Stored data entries
--- START ---

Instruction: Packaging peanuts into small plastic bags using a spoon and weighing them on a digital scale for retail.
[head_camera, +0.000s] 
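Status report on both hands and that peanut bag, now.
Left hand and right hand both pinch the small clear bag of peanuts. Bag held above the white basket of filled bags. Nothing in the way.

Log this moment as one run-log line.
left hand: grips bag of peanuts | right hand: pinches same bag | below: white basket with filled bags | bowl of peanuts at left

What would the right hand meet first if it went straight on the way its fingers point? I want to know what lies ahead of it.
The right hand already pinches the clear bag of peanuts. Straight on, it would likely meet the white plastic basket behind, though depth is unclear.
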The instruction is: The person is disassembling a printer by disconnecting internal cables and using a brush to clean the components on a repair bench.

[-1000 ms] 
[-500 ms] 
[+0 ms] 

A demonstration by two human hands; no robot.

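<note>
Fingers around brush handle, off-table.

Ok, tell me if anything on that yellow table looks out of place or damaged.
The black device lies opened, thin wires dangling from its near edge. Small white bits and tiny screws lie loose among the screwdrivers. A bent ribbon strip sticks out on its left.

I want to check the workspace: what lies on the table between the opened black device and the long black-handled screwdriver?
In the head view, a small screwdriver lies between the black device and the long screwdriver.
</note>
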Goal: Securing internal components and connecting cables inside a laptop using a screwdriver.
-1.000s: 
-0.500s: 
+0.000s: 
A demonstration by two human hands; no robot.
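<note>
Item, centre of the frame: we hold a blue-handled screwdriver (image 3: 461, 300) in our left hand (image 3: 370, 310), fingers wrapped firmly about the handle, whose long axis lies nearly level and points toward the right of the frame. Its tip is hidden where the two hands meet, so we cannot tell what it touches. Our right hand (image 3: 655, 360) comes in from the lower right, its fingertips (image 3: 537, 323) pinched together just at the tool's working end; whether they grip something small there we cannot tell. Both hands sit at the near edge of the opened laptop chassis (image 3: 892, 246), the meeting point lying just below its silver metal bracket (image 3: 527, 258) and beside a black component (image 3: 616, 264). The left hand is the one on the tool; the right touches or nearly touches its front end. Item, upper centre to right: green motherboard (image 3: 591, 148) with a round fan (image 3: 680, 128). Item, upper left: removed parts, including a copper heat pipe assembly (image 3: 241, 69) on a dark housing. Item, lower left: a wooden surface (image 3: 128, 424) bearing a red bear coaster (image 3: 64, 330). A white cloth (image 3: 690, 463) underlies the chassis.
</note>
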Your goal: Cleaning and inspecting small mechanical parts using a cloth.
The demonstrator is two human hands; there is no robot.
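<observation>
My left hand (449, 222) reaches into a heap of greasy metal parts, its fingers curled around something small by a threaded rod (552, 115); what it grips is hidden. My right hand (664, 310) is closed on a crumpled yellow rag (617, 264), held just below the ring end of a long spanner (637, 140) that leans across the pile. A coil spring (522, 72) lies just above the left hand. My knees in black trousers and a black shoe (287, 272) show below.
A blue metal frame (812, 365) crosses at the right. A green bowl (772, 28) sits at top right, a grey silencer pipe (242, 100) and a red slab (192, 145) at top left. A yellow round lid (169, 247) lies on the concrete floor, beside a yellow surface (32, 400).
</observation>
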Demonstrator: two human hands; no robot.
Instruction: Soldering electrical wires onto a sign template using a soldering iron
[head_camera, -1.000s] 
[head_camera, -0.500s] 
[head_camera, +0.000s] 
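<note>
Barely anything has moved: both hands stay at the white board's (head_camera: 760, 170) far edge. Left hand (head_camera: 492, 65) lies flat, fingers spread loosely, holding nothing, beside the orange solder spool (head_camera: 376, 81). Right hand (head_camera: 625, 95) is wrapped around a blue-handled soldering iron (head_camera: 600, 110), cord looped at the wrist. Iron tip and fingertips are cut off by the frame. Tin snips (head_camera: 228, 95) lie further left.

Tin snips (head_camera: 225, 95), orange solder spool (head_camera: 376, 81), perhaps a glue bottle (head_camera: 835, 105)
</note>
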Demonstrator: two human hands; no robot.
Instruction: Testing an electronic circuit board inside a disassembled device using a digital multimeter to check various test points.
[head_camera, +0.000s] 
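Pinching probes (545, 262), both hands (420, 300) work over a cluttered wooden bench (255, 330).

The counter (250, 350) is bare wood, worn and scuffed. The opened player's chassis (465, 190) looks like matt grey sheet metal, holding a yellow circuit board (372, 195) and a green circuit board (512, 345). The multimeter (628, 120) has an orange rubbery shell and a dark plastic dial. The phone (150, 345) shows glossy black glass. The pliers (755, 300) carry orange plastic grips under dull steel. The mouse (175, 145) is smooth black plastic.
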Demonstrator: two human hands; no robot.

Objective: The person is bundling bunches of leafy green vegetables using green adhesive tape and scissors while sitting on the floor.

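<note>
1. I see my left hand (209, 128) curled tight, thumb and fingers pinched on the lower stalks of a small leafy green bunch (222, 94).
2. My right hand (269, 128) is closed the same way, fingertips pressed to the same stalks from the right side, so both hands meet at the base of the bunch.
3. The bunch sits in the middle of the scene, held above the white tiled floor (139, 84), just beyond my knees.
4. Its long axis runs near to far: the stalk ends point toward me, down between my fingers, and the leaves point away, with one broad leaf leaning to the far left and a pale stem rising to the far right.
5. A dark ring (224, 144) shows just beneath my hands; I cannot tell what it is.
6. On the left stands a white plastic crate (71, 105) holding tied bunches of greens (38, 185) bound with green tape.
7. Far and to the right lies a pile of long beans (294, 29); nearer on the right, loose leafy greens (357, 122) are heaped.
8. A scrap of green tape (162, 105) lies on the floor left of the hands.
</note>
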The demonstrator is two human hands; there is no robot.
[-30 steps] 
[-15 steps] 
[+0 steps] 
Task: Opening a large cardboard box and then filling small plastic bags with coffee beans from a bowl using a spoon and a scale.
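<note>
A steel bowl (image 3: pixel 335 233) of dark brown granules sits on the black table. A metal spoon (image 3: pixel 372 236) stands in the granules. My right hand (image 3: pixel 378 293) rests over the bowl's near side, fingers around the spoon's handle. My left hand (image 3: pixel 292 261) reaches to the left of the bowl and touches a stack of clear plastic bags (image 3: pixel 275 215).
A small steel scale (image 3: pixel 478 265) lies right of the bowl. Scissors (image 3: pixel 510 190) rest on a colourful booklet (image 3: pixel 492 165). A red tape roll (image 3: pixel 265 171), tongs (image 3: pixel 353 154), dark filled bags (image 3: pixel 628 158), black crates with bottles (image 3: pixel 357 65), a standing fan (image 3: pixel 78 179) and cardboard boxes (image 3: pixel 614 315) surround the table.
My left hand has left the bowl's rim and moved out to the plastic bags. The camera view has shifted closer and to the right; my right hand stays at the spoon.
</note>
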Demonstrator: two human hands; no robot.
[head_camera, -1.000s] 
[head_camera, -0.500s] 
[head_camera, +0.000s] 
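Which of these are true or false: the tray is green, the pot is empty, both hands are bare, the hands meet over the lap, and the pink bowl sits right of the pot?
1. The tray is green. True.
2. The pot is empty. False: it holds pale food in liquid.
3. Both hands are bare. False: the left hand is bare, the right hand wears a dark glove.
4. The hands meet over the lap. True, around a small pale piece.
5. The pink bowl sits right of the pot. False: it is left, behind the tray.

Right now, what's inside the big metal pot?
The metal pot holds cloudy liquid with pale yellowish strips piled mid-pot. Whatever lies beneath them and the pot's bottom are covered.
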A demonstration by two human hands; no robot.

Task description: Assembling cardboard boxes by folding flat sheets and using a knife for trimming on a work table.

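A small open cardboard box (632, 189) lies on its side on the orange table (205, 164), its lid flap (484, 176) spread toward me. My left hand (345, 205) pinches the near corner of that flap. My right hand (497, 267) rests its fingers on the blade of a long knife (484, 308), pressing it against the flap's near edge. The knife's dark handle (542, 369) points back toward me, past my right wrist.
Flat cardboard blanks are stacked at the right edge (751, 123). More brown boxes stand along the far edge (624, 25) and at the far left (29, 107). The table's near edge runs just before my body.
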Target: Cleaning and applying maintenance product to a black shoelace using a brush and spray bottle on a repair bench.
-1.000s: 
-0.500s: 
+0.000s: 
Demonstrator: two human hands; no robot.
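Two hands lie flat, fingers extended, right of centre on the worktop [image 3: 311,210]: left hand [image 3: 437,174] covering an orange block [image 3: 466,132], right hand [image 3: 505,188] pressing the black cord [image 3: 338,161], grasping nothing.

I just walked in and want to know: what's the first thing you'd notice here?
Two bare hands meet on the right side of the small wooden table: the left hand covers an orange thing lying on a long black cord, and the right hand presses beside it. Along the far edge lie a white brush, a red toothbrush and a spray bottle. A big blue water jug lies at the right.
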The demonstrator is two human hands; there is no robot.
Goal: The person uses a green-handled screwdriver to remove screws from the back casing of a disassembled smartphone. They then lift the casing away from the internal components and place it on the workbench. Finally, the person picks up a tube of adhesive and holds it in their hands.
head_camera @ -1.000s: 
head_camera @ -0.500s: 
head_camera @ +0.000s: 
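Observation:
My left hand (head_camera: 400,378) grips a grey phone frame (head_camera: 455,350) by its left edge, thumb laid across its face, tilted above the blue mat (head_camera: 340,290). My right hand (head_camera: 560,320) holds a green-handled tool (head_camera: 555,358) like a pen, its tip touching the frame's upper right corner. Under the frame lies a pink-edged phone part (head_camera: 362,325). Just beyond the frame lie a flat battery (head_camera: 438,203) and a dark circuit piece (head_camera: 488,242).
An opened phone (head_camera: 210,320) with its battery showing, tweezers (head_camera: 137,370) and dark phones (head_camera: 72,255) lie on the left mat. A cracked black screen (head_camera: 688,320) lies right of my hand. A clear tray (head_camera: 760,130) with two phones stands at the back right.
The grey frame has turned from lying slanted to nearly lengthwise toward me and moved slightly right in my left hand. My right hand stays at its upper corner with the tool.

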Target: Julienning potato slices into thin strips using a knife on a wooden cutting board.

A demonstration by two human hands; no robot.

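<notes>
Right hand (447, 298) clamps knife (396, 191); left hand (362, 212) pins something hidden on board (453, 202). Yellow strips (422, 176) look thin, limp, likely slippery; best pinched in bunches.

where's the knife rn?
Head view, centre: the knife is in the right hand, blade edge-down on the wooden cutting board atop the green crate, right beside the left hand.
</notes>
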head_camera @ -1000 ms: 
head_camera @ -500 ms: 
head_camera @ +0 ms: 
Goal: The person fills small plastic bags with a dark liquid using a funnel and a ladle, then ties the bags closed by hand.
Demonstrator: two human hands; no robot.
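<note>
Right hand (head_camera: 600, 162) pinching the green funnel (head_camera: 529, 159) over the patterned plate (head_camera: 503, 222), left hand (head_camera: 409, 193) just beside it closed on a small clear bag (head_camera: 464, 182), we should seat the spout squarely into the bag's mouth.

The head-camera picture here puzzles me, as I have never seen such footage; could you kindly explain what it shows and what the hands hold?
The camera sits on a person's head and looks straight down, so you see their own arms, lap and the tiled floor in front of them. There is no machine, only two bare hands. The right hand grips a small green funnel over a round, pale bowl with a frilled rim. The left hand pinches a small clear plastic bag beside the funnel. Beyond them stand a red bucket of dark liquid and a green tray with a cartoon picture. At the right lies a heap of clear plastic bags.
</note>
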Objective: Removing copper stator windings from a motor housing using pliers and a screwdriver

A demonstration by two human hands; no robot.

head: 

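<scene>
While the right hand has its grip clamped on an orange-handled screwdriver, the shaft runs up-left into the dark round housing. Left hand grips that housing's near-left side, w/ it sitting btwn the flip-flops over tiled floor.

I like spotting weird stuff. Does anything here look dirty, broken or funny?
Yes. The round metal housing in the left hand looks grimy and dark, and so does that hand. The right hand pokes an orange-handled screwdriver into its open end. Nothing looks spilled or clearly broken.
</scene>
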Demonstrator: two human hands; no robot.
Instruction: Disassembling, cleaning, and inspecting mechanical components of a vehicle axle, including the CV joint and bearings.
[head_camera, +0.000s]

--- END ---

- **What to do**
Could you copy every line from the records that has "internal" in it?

- **Answer to the exercise**
The instruction is: The person is disassembling a printer by disconnecting internal cables and using a brush to clean the components on a repair bench.
Goal: Securing internal components and connecting cables inside a laptop using a screwdriver.
Goal: The person uses a green-handled screwdriver to remove screws from the back casing of a disassembled smartphone. They then lift the casing away from the internal components and place it on the workbench. Finally, the person picks up a tube of adhesive and holds it in their hands.

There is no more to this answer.